▶ **What you should do**: Scan the data below for the string "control". Show every line where it turns up.
-- Dataset extract follows --
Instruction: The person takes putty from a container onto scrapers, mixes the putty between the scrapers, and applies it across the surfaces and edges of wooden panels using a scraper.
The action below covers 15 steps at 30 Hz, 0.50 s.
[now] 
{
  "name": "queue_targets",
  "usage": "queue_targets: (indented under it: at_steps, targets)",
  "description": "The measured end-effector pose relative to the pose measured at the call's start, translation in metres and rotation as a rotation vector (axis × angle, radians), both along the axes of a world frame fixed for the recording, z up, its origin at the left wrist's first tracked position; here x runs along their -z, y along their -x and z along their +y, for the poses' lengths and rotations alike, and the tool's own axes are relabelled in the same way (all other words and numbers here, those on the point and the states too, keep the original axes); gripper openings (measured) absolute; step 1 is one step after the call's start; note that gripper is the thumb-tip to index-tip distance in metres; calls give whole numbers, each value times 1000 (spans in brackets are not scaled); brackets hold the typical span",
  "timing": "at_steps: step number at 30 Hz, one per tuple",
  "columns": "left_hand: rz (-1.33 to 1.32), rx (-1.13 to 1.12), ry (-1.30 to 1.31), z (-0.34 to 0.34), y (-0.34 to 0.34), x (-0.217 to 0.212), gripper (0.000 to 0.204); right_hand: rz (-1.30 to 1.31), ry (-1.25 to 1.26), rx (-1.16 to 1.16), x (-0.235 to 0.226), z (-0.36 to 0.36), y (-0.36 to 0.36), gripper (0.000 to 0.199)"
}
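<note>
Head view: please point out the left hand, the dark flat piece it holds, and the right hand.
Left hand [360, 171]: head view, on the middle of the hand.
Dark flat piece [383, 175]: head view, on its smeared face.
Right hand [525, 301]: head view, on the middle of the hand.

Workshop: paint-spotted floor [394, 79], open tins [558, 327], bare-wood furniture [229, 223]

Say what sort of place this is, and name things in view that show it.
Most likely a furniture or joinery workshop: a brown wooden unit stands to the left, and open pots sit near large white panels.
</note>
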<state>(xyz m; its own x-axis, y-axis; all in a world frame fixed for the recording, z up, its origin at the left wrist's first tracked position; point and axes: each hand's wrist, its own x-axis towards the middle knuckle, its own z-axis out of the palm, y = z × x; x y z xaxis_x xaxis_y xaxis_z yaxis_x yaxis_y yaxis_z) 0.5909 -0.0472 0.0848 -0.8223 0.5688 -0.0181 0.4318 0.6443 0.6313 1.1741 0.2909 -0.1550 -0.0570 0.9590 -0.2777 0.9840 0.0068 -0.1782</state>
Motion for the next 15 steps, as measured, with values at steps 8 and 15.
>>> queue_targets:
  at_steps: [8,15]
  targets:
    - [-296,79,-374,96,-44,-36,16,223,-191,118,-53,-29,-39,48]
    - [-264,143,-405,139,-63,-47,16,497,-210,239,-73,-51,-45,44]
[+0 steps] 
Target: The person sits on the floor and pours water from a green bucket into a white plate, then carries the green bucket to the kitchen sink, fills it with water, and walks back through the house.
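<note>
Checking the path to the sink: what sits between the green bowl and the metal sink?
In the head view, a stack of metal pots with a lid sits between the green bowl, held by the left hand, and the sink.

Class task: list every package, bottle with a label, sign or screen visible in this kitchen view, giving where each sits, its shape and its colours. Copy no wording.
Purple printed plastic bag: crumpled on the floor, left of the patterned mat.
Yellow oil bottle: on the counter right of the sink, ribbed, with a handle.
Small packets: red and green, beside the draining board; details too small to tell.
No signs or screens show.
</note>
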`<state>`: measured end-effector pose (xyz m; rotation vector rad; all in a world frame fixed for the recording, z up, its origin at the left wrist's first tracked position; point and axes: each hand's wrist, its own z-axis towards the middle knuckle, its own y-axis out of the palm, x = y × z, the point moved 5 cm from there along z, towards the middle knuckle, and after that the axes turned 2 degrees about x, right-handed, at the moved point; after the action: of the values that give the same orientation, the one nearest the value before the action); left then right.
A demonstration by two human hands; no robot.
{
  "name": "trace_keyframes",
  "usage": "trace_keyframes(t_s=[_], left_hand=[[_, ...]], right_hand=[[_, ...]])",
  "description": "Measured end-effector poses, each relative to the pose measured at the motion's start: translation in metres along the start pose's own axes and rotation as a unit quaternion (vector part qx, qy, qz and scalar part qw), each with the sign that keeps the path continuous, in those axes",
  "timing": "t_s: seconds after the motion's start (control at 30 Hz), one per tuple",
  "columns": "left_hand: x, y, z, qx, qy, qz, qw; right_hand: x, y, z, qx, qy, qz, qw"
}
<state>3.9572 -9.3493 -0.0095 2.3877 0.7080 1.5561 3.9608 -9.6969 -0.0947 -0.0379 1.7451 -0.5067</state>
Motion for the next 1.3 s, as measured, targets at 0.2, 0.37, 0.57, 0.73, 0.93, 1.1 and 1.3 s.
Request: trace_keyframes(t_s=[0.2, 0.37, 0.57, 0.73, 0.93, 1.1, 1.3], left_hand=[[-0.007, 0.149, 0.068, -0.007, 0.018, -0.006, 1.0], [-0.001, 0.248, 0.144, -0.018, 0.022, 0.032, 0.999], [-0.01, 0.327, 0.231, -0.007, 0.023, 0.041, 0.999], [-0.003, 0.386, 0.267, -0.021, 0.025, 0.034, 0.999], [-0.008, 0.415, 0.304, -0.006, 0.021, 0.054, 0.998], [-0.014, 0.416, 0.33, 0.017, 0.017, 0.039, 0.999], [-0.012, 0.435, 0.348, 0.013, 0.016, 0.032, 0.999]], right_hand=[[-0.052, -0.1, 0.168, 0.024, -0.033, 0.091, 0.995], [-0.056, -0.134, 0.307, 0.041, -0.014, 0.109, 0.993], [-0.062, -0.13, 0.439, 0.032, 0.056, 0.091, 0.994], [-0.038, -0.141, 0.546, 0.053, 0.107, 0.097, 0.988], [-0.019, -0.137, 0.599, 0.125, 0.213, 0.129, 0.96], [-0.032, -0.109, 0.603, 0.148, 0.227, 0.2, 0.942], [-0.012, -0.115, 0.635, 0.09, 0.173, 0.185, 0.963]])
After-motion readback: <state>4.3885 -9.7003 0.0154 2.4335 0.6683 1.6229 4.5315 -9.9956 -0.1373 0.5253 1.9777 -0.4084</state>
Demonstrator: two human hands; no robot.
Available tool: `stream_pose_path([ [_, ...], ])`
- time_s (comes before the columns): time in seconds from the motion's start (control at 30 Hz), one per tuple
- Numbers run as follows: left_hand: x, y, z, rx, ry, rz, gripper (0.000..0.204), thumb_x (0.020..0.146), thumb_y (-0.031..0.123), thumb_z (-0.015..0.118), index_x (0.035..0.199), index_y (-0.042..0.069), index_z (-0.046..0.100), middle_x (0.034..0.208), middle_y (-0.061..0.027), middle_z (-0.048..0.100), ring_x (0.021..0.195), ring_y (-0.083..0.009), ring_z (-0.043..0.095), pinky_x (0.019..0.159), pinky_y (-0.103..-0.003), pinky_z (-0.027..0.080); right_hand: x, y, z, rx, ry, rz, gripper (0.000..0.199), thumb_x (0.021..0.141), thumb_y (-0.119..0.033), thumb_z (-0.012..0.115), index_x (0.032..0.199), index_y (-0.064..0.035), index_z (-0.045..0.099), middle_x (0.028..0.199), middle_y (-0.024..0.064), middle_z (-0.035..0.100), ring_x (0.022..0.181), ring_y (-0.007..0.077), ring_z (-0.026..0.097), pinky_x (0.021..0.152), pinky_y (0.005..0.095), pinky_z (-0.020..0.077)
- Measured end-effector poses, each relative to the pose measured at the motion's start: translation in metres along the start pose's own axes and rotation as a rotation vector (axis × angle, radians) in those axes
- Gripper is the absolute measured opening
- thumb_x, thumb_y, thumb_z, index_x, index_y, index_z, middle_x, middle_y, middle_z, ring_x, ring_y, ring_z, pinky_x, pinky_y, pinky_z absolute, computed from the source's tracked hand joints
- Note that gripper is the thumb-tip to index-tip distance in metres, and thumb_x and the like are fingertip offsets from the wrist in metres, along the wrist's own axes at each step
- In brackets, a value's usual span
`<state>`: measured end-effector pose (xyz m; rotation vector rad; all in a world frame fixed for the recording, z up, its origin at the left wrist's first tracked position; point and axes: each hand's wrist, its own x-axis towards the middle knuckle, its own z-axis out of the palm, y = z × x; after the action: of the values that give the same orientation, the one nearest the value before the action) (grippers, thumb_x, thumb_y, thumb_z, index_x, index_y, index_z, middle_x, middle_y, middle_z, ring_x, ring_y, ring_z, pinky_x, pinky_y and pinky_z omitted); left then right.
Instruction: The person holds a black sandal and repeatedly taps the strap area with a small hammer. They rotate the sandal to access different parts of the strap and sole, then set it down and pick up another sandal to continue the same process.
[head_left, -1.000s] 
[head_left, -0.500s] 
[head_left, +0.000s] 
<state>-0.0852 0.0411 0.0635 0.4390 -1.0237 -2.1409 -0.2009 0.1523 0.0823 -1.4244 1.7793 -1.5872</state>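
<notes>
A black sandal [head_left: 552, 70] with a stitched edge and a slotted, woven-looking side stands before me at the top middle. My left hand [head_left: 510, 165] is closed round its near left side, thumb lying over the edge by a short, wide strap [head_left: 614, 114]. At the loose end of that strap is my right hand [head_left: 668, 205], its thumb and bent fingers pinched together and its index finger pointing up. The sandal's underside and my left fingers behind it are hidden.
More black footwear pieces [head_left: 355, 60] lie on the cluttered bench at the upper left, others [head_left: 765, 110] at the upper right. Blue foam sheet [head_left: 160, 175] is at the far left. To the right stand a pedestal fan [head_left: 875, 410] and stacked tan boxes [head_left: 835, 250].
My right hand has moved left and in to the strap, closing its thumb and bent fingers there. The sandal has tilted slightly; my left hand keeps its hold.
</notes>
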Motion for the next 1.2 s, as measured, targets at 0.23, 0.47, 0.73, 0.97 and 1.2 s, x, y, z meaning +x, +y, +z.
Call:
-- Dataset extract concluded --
▶ **Task response**:
  "timing": "t_s: seconds after the motion's start (control at 30 Hz), one per tuple",
- time_s (comes before the columns): time in seconds from the motion's start (control at 30 Hz), one per tuple

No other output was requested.